R588-1. Purpose: To authorize USHE institutions to establish debt policies approved by their Boards of Trustees to provide a framework by which decisions are made concerning the use and management of debt and to provide guidelines for the establishment of such policies.
2.1. 53B-1-102, Utah Code Annotated 1953 (State System of Higher Education)
2.2. 53B-1-103, Utah Code Annotated 1953 (Establishment of Board of Higher Education – Powers and authority)
R588.3. General Policy USHE institutions are authorized to establish their own institutional debt policies approved by their Boards of Trustees, to meet the individual needs and objectives of the institutions regarding the use and management of debt. Such policies must adhere to the specific requirements pertaining to some financing structures as outlined below and should utilize the general considerations as guidelines. Institutions are required to annually provide an informational debt report to the Board of Higher Education.
R588-4. Overview of Financing Structures
4.1. Revenue Bonds – Revenue Bonds are long-term debt instruments that are repaid from an identified institutional revenue source. Upon recommendation by the Boards of Trustees, these bonds must be approved by the Board of Higher Education and authorized by the Utah State Legislature (see Board of Higher Education Policy R590, Issuance of Revenue Bonds for Facilities Construction and Equipment).
4.2. Leasehold Revenue Bonds – Financing of capital assets through the sale of bonds secured by lease payments (“lease revenue bonds”). This method requires that the property and/or equipment be purchased by a not-for-profit corporation or governmental agency. The not-for-profit corporation or governmental agency issues bonds secured by the lease and serves as lessor of the property. This form of financing is used by the State Building Ownership Authority (SBOA) – see Utah Code §63B-1-301 to 321.
4.3. Lease-purchase Financing of Facilities – A long-term financing method for construction or acquisition of buildings that amortizes the cost of the asset over a specified time period, at the conclusion of which the asset vests in the lessee. This is an alternative to revenue bond funding that requires Board of Higher Education approval upon the recommendation of the institutional Boards of Trustees (see Board of Higher Education Policy R587, Contract or Lease-purchase Financing).
4.4. Certificates of Participation – A lease-purchase financing arrangement through the public sale of certificates of participation (COPs) where the certificate holders own a pro rata share in a specific pledged revenue stream (usually lease payments by the issuer) and essentially become the lessors (see section 4.3 above).
4.5. Energy Service Agreement – A contractual agreement entered into whereby the institution implements energy efficiency measures using the stream of savings in utility costs resulting from implementation of the energy efficiency measures as the funding source for repayment.

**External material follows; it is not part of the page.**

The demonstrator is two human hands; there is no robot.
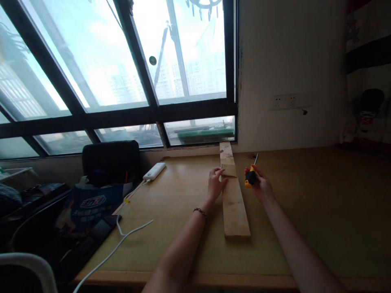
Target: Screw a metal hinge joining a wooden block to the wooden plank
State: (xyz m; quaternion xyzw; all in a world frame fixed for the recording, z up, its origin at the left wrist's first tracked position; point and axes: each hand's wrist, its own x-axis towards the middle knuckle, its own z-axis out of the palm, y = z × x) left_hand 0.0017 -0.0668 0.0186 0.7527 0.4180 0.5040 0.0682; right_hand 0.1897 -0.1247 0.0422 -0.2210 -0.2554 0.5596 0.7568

These arrangements are generally considered to be for facilities and are subject to the approval of the Board of Higher Education (see section 4.3 above).
4.6. Capital or Finance Lease Purchase of Equipment – A lease agreement in which the lessor agrees to transfer ownership rights of the asset to the lessee after the completion of the lease period.
4.7. Operating Lease of Equipment – A contract that allows for the use of an asset, but does not convey rights of ownership unless a purchase option is available and exercised.
4.8. Other – Other debt instruments, such as off-balance sheet and third party debt may be considered in financing capital construction, renovation, or purchase of tangible assets (equipment) and intangible assets (computer software).
R588-5. General Considerations
5.1. A debt policy forms the foundation for a well-managed debt program by establishing parameters for issuing debt and managing the debt portfolio, as well as providing appropriate guidance to decision-makers, and identifying key objectives for institutional staff to implement. Institutional debt policies should demonstrate a commitment to the institution’s long-range financial plans, recognize a long-term commitment to full and timely repayment of all debt, and be compatible with the institution’s goals for capital programs and budgets.
5.2. Institutional debt policies should give consideration to:
5.2.1. The purposes for which debt may be issued;
5.2.2. Debt limitations;
5.2.3. Types of debt permitted to be issued;
5.2.4. Criteria for issuance of short-term and long-term debt, revenue debt, fixed and variable rate debt, lease-backed debt, tax-exempt and taxable debt, and special obligation debt;
5.2.5. Credit objectives, such as maintenance of specific credit ratings or adherence to benchmark debt ratios;
5.2.6. Authorized methods of sale, such as competitive sale, negotiated sale, and private placement;
5.2.7. Method of selecting and use of outside finance professionals;
5.2.8. Refunding of debt; and
5.2.9. Internal controls.
Adopted January 19, 2007, amended March 9, 2007 and March 27, 2015.